Releases · MobileTeleSystems/onetl

29 May 08:10

github-actions

0.11.1

7c9c708

0.11.1 (2024-05-29) Latest

Latest

Features

Change MSSQL.port default from 1433 to None, allowing use of instanceName to detect port number. (#287)

Bug Fixes

Remove fetchsize from JDBC.WriteOptions. (#288)

Assets 4

27 May 09:46

github-actions

0.11.0

2335d7f

0.11.0 (2024-05-27)

Breaking Changes

There can be some changes in connection behavior, related to version upgrades. So we mark these changes as breaking although most of users will not see any differences.

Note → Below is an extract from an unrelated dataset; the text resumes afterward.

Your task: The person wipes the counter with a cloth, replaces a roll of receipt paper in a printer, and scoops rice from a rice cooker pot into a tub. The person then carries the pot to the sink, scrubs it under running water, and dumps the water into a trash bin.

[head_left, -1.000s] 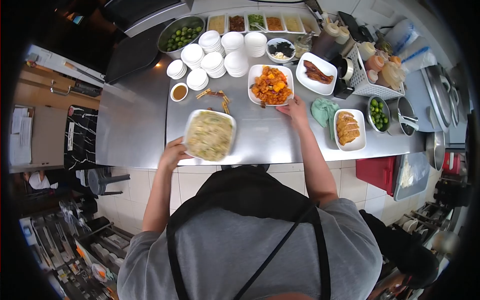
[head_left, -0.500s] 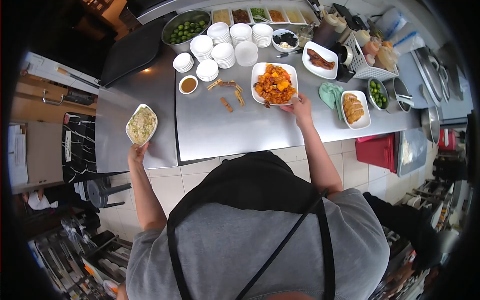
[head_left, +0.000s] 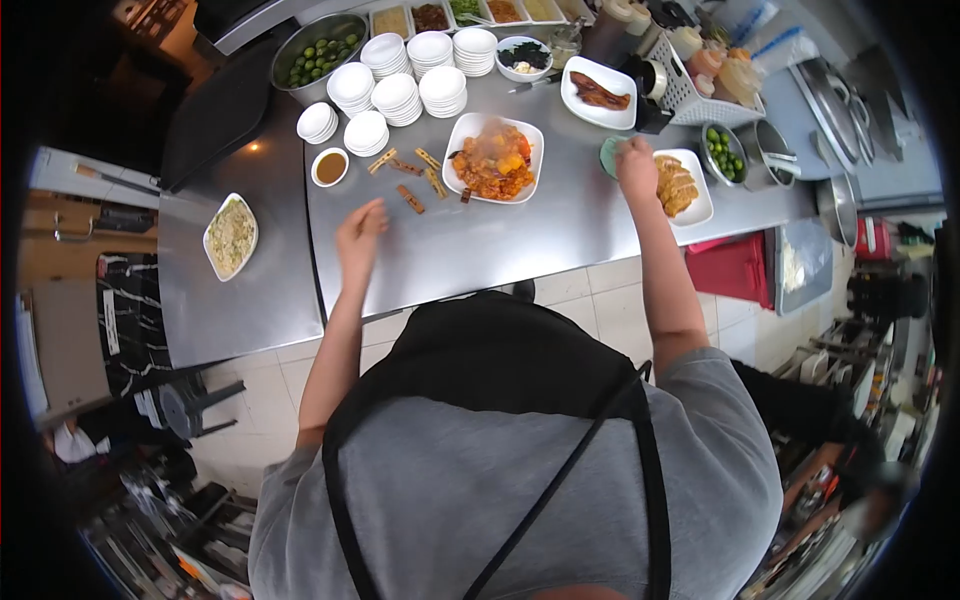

Update Clickhouse JDBC driver to latest version (#249):
- Package was renamed ru.yandex.clickhouse:clickhouse-jdbc → com.clickhouse:clickhouse-jdbc.
- Package version changed 0.3.2 → 0.6.0-patch5.
- Driver name changed ru.yandex.clickhouse.ClickHouseDriver → com.clickhouse.jdbc.ClickHouseDriver.
This brings up several fixes for Spark <-> Clickhouse type compatibility, and also Clickhouse clusters support.
Update other JDBC drivers to latest versions:
- MSSQL 12.2.0 → 12.6.2 (#254).
- MySQL 8.0.33 → 8.4.0 (#253, #285).
- Oracle 23.2.0.0 → 23.4.0.24.05 (#252, #284).
- Postgres 42.6.0 → 42.7.3 (#251).
Update MongoDB connector to latest version: 10.1.1 → 10.3.0 (#255, #283).

This brings up Spark 3.5 support.
Update XML package to latest version: 0.17.0 → 0.18.0 (#259).

This brings few bugfixes with datetime format handling.

For JDBC connections add new SQLOptions class for DB.sql(query, options=...) method (#272).

Firsly, to keep naming more consistent.

Secondly, some of options are not supported by DB.sql(...) method, but supported by DBReader. For example, SQLOptions do not support partitioning_mode and require explicit definition of lower_bound and upper_bound when num_partitions is greater than 1. ReadOptions does support partitioning_mode and allows skipping lower_bound and upper_bound values.

This require some code changes. Before:

from onetl.connection import Postgres

postgres = Postgres(...)
df = postgres.sql(
    """
    SELECT *
    FROM some.mytable
    WHERE key = 'something'
    """,
    options=Postgres.ReadOptions(
        partitioning_mode="range",
        partition_column="id",
        num_partitions=10,
    ),
)

After:

from onetl.connection import Postgres

postgres = Postgres(...)
df = postgres.sql(
    """
    SELECT *
    FROM some.mytable
    WHERE key = 'something'
    """,
    options=Postgres.SQLOptions(
        # partitioning_mode is not supported!
        partition_column="id",
        num_partitions=10,
        lower_bound=0,  # <-- set explicitly
        upper_bound=1000,  # <-- set explicitly
    ),
)

For now, DB.sql(query, options=...) can accept ReadOptions to keep backward compatibility, but emits deprecation warning. The support will be removed in v1.0.0.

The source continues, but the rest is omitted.